In some examples, in the case of including a positioning unit in the acquisition module 10, the patient may look at different eyeground points through the taking lens at the direction of the doctor or nurse, so as to facilitate the doctor or nurse to focus the acquisition device 1, and to facilitate the doctor or nurse to acquire fundus images of different areas.

In other examples, images are continuously acquired by acquisition module 10. When the acquisition module 10 continues to acquire images, the acquisition module 10 is considered to be in an operating state, in other words, the acquisition device 1 of fundus images is in an operating state.

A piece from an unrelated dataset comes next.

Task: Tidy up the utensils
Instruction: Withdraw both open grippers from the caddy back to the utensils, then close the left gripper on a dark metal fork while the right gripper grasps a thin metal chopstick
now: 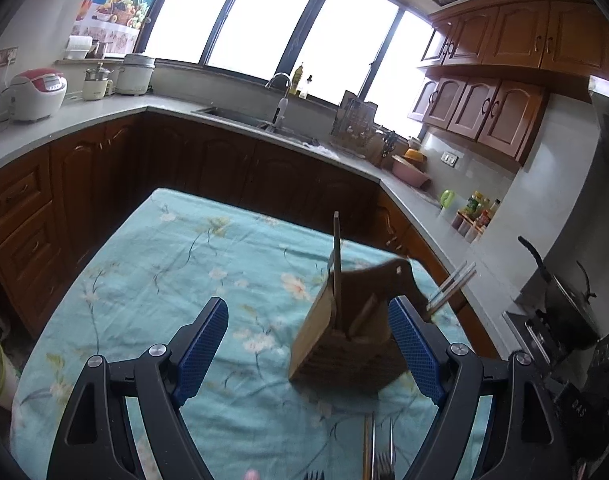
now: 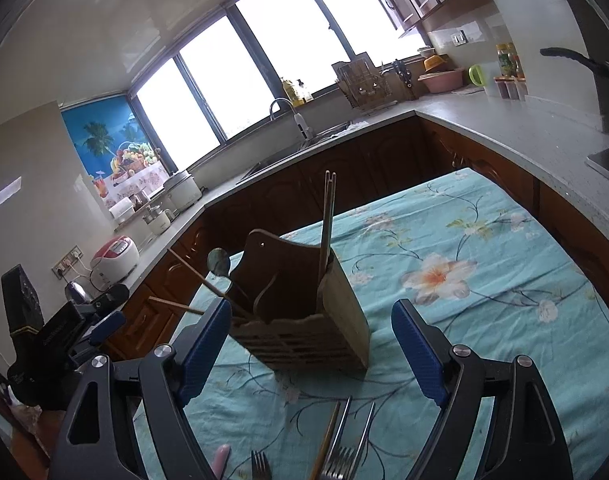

In some examples, acquisition module 10 is powered by power module 40 (described later). Specifically, the imaging unit 12 of the acquisition module 10 requires a supply current to complete the conversion of the reflected light (e.g., the reflected light R1 or the reflected light R2) into an electrical signal. The illumination unit 13 of the acquisition module 10 requires a supply current to generate illumination light (e.g., illumination light L1 or illumination light L2). In addition, the positioning unit of the acquisition module 10 also requires a supply current to generate the sighting points. When the power supply current of the power supply module 40 is limited or turned off, the illumination unit 13 stops illuminating, and the capture module 10 stops capturing or storing the captured image, that is, the capture module 10 is in a non-operating state, such as a standby state or a power-off state. This can reduce power consumption of the fundus image capturing apparatus 1 and prolong the duration of the flight.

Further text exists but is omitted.